Freio nos benefícios do INSS

Freio nos benefícios do INSS

» ANTONIO TEMÓTEO
postado em 21/08/2014 00:00
O governo tem segurado até a concessão de pensões, auxílios e aposentadorias para tentar cumprir a meta de superavit primário. A aprovação de benefícios caiu em 2,2% de janeiro a junho na comparação com o mesmo período de 2013. Além disso, dos mais de 4 milhões de requerimentos feitos à Previdência no mesmo período, 42 mil não foram analisados pelos técnicos do Instituto Nacional do Seguro Social (INSS). Especialistas avaliam que a manobra é mais um dos esforços do Executivo para alcançar a meta fiscal de 1,9% do Produto Interno Bruto (PIB) em superavit primário, a diferença economizada para pagar juros da dívida.

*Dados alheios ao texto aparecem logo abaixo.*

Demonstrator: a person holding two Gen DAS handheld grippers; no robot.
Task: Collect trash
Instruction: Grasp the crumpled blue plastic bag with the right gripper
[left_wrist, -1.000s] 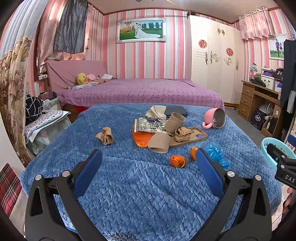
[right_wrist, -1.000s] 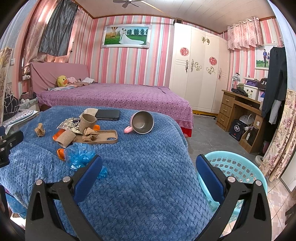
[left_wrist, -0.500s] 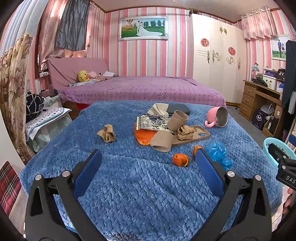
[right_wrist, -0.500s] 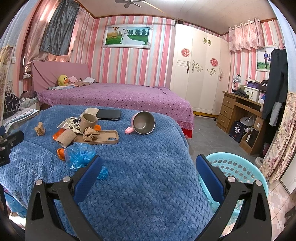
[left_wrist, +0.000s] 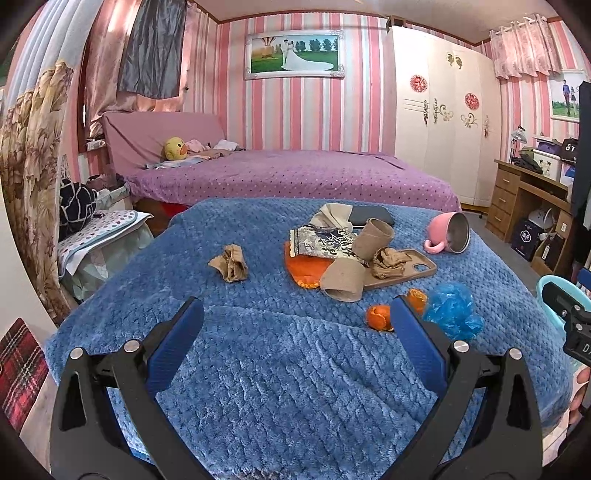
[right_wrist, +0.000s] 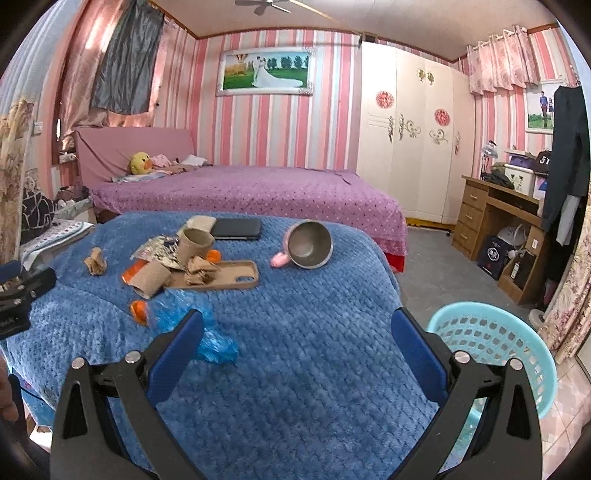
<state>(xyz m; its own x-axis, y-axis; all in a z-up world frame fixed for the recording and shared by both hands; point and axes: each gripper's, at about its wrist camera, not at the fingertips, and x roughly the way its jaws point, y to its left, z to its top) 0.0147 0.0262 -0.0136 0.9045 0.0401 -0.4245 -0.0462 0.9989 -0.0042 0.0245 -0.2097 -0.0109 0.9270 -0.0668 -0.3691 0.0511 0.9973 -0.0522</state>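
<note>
Left gripper (left_wrist: 293, 325) spread wide, holding nothing, above the blue blanket (left_wrist: 277, 369). Right gripper (right_wrist: 295, 328) likewise wide and empty. Trash strewn mid-blanket: crumpled paper (left_wrist: 229, 263) off to the left, two paper cups (left_wrist: 343, 284) by a phone case (left_wrist: 410, 267), orange peel (left_wrist: 378, 317), blue bag (left_wrist: 452, 310) nearest the right gripper. Basket (right_wrist: 491, 354) on the floor just right of the bed.

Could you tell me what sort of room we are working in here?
A home bedroom, most likely: a purple bed with a yellow duck plush, a cream wardrobe, and a framed wedding photo on the pink striped wall.
</note>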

O especialista em finanças públicas da Fundação Getulio Vargas (FGV) Gabriel Leal de Barros explicou que, além da queda na concessão de benefícios, houve uma forte desaceleração no ritmo de elevação das despesas. Segundo ele, no primeiro semestre, o crescimento real ficou abaixo de 1%. ;Esse movimento só ocorreu em 2003, quando em igual período os gastos da Previdência aumentaram só 0,5%. É uma redução muito forte e teria o peso de uma reforma no sistema;, avaliou.

Marcelo Caetano, especialista do Instituto de Pesquisa Econômica Aplicada (Ipea), estranha o INSS receber mais de 4 milhões de requerimentos, acatar 2,5 milhões, indeferir 1,5 milhão e deixar mais de 42 mil sem respostas. ;Parece que algumas coisas conspiram a favor da Previdência, como a queda no número de solicitações. Mas precisam explicar o outro montante que não foi analisado;, detalhou.

Explicações

Procurado pela reportagem, o Tesouro não quis se pronunciar sobre o assunto. A Previdência afirmou que a redução na concessão de benefícios precisa ser avaliada com cautela. A pasta informou que houve menos dias úteis, em especial, na comparação do segundo trimestre de 2014 com o mesmo período do ano passado. E também houve uma queda no número de requerimentos.

Outra justificativa para o recuo na concessão de benefícios diz respeito aos dias em que os sistemas de atendimento do INSS ficaram indisponíveis para manutenções. Nessas datas, as agências estiveram abertas só para orientações ao público. Além disso, comentaram que os 42 mil requerimentos não concedidos nem indeferidos estão sob análise.


; Gastos sobem
2,6% no semestre


As despesas com pagamentos de benefícios previdenciários chegaram a R$ 176,6 bilhões no período de janeiro a junho, um crescimento nominal de 2,6% na comparação com mesmo período do ano passado. Outro gasto em queda é o passivo judicial, que recuou 44,3% e passou de R$ 5,6 bilhões, nos seis primeiros meses de 2013, para R$ 3,1 bilhões. Pesou o fato de o governo ter postergado para outubro o depósito de parte das sentenças judiciais.